Brent crude, the international benchmark, fell less than 1 percent to $50.8 per barrel as at 2pm Thursday, according to Bloomberg data.
Although the global slide in oil prices is bad news for the government, which would lose a sizeable fraction of estimated oil revenue as a result, it also means a thinner petrol subsidy bill at home.
With oil prices down some 22 percent this year alone, the cost of importing petroleum products has dipped, translating into an opportunity for the cash-strapped Federal Government to save billions in potential subsidy payments.
Landing costs fell to a more than two-year low of N142 per litre as at the end of February (using the N360/$ exchange rate) from a peak of N190 per litre at the start of the year, according to official data.
The current landing cost means the Federal Government is not incurring any subsidy on petrol which is priced at N145 per litre at the pump.
That is against using the peak price of N190, where Nigeria paid an extra N45 per litre in subsidies. Annually, Nigeria spends over N1 trillion subsidising petrol. In 2019, that was a third of the government’s total revenue and half of the budget deficit.
Analysts say the reduction in landing costs presents a window for Nigeria to ditch the expensive practice.
“Ideally, lower oil prices should be enough trigger for the government to end the subsidies on petrol,” an independent economist who consults for the government said.
“It was one of the things suggested to the president by the Economic Advisory Council but it’s anyone’s guess if they will listen this time,” the source said.
Analysts say the current administration of President Muhammadu Buhari has had two glorious opportunities to allow markets determine the price of petrol. The government has taken none of those opportunities; afraid it would spark widespread protests and deal a lethal political blow to President Buhari who had promised voters he would bring down petrol prices at the 2015 polls.
The first opportunity came in 2016, when oil prices fell to less than $40 per barrel, combined with unprecedented destruction of oil and gas facilities.

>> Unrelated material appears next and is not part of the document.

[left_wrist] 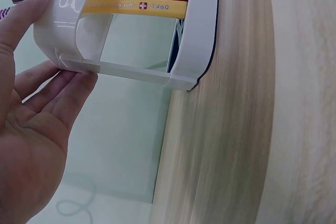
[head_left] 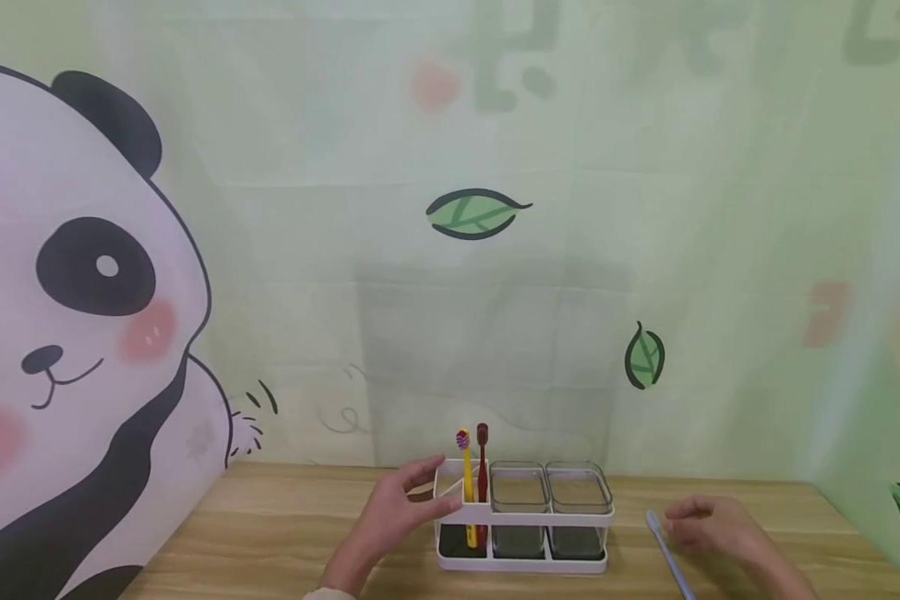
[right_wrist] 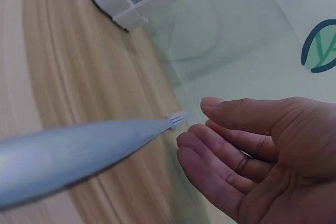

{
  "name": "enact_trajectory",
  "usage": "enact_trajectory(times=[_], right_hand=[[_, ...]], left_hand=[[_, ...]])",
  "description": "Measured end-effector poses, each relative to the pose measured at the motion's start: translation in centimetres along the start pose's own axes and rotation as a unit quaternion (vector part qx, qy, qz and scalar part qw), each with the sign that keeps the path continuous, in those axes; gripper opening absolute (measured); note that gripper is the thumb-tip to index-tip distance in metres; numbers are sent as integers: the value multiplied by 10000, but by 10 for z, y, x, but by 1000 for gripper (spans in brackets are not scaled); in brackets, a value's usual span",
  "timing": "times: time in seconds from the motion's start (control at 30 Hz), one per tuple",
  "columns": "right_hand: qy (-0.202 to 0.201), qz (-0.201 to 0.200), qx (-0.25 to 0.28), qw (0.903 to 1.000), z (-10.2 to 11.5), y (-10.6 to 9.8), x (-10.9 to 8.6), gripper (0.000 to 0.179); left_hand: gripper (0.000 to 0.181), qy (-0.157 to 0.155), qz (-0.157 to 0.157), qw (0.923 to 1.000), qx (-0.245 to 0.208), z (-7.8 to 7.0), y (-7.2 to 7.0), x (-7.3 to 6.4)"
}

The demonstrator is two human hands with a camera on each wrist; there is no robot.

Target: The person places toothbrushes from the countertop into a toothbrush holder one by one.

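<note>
A white toothbrush holder (head_left: 525, 518) stands on the wooden table. My left hand (head_left: 393, 512) grips its left end, thumb on the front of the upper band and fingers at the side. In its left section stand a yellow toothbrush (head_left: 467, 483) and a dark red toothbrush (head_left: 482, 467), heads up. Two clear cups (head_left: 519, 500) sit in the other sections. To the right of the holder is a light blue toothbrush (head_left: 669, 554). Beside its head is my right hand (head_left: 716, 529), fingers loosely bent; nothing shows between thumb and fingers in the right wrist view.
The wooden table (head_left: 270, 533) ends at a pale green cloth backdrop (head_left: 495, 333) close behind the holder. A large panda (head_left: 105, 333) is printed on its left side, with leaves elsewhere.
</note>
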State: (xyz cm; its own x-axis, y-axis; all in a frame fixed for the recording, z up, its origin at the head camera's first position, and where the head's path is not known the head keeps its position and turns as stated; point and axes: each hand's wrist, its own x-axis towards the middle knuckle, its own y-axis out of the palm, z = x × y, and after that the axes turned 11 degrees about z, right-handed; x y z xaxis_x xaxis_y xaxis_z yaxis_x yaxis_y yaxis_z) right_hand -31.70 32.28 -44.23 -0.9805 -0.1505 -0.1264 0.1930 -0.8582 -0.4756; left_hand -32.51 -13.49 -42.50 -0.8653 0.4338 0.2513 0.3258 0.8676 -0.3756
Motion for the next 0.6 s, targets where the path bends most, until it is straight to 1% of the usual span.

Nigeria had the chance to bite the bullet but it dithered.
“If Nigeria ended the fuel subsidy programme in 2016, the pump price of fuel would have seen only a marginal increase as crude oil had fallen,” said Muda Yusuf, director-general of private sector advocacy group, Lagos Chamber of Commerce and Industry (LCCI).
In December 2018, oil prices again sank nearly 35 percent from four-year highs reached in October that year and were at their lowest levels in more than a year.

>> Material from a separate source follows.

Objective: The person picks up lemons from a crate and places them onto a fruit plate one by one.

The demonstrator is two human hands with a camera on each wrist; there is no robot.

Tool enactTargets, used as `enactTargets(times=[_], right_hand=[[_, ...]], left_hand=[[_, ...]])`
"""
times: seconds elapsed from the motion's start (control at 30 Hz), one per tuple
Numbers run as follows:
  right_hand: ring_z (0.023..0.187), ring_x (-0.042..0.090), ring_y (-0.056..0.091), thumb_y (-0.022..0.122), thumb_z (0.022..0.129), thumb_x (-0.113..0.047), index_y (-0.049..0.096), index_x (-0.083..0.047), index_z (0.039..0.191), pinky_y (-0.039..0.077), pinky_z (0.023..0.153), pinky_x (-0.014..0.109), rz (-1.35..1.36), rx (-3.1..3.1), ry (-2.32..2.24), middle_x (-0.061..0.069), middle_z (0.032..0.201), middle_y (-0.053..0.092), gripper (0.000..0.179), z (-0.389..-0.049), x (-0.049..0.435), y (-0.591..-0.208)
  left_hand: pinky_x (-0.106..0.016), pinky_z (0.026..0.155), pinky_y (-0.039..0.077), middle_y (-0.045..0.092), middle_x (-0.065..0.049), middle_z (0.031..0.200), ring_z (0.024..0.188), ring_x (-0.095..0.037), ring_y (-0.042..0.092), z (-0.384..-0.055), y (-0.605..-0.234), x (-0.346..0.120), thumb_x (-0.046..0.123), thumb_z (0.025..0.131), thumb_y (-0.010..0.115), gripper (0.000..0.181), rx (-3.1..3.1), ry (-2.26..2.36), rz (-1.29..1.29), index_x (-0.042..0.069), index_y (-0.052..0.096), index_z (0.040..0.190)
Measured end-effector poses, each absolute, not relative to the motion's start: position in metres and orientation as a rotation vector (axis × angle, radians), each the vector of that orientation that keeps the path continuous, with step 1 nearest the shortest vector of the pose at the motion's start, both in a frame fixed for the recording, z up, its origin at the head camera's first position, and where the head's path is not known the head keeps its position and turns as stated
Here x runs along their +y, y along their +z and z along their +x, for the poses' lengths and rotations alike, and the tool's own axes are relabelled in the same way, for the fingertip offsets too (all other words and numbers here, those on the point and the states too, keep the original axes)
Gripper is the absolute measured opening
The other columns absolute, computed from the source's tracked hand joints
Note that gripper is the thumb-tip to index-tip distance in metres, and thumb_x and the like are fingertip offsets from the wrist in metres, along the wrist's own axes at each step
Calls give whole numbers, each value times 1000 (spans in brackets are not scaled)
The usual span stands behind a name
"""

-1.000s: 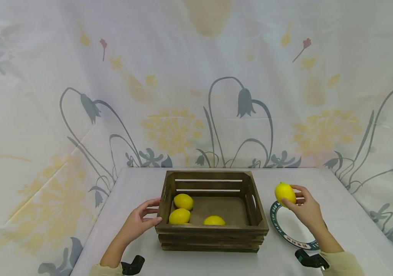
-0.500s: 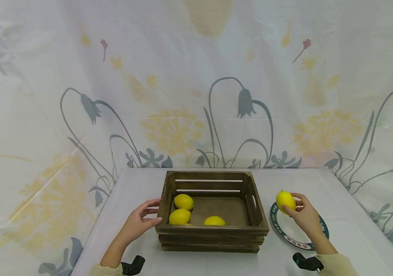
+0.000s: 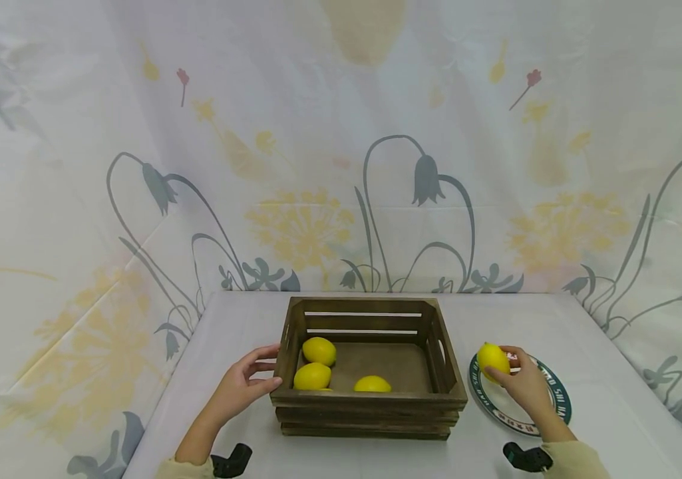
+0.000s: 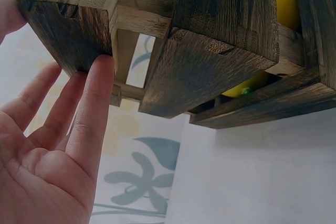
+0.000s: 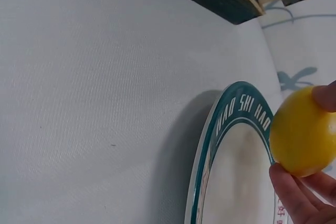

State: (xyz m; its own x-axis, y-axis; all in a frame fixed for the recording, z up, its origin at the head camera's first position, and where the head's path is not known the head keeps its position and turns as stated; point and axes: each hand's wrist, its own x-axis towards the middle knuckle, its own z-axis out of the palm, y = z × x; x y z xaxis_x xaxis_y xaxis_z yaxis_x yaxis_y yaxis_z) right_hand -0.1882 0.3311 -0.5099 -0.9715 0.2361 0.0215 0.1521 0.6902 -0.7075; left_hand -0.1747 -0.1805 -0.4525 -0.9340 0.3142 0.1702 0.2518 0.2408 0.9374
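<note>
My right hand [image 3: 526,382] pinches a yellow lemon [image 3: 493,360] between thumb and fingers, over the far left part of a white plate [image 3: 561,392] with a green lettered rim. In the right wrist view, the lemon [image 5: 302,132] overlaps the plate's rim [image 5: 242,98]. My left hand [image 3: 239,389] touches the left side of a brown slatted wooden crate [image 3: 364,416]. Its fingers [image 4: 94,108] are nearly straight against the wood in the left wrist view. Inside the crate lie two lemons at the left, one [image 3: 319,351] behind the other [image 3: 312,376], and another lemon [image 3: 372,384] near the front wall.
A white cloth [image 3: 317,459] covers the table. Behind it hangs a flower-printed curtain [image 3: 341,219], which also closes in both sides. The crate's right wall stands just left of the plate. Dark devices [image 3: 231,460] are strapped at both wrists.
My right hand has lowered the lemon towards the plate, moving nearer and slightly left. The left hand, the crate and the lemons inside it have stayed in place.
</note>
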Motion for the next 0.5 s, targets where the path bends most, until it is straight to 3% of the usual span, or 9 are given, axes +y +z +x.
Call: enactTargets(times=[0.2,0.5], right_hand=[[92,42,51,68,84,-32,38,4,130,51,71,43,-329,-2869,1124,35,111,48,66,-188,331,-511],[95,46,48,68,83,-41,36,4,130,49,79,51,-355,-2898,1134,37,114,45,72,-189,332,-515]], left_hand=[[-27,82,50,48,-17,132,109,-32,53,-174,-453,-180,11,84,69,54,2432,1821,544,2,48,132],[-28,82,50,48,-18,131,109,-32,53,-175,-454,-180,12,84,69,54,2445,1813,556,2,47,132]])
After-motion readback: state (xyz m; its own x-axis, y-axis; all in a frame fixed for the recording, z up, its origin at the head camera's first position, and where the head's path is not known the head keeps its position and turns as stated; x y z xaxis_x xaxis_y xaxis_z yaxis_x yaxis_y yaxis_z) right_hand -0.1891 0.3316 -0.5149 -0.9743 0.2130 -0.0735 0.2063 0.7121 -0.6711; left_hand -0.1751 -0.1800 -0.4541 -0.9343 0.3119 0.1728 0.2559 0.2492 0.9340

It was a clear indication that the agreement to cut 1.2 million barrels per day (bpd) from global oil production by the Organisation of Petroleum Exporting Countries (OPEC) and non-members including Russia was not going to lift prices, leaving many oil producers scrambling.
Nigeria did not also take that opportunity to ditch the costly fuel subsidy programme which oil producing countries had begun to do away with as oil prices tanked.
“Taking the opportunity to do it this time while utilising the subsidy money for more impactful investments from public health care to education can be a game changer,” said Ayodeji Ebo, an investment banker and managing director of Afrinvest Securities.
“Rather than take on avoidable costs at a time of waning revenues, the government should be actively courting private capital to fill the gaps in the economy. Private capital won’t come if Nigeria continues to control the price of petrol,” Ebo added.
Despite being the largest oil producer in Africa with some 1.8 million barrels of crude per day, Nigeria has very little refining capacity and imports roughly 90 percent of its fuel, negating much of the benefits oil-producing nations accrue from high crude prices.
Every time oil prices rise, the subsidy bill grows, creating a headache for the government which should be cheering higher government revenue as a result of high oil prices.
Nigerians have grown hooked on cheap petrol and are reluctant to allow the government to ditch the practice.
The last time a government in Nigeria tried to scrap the subsidy altogether, in 2012, it prompted widespread protests.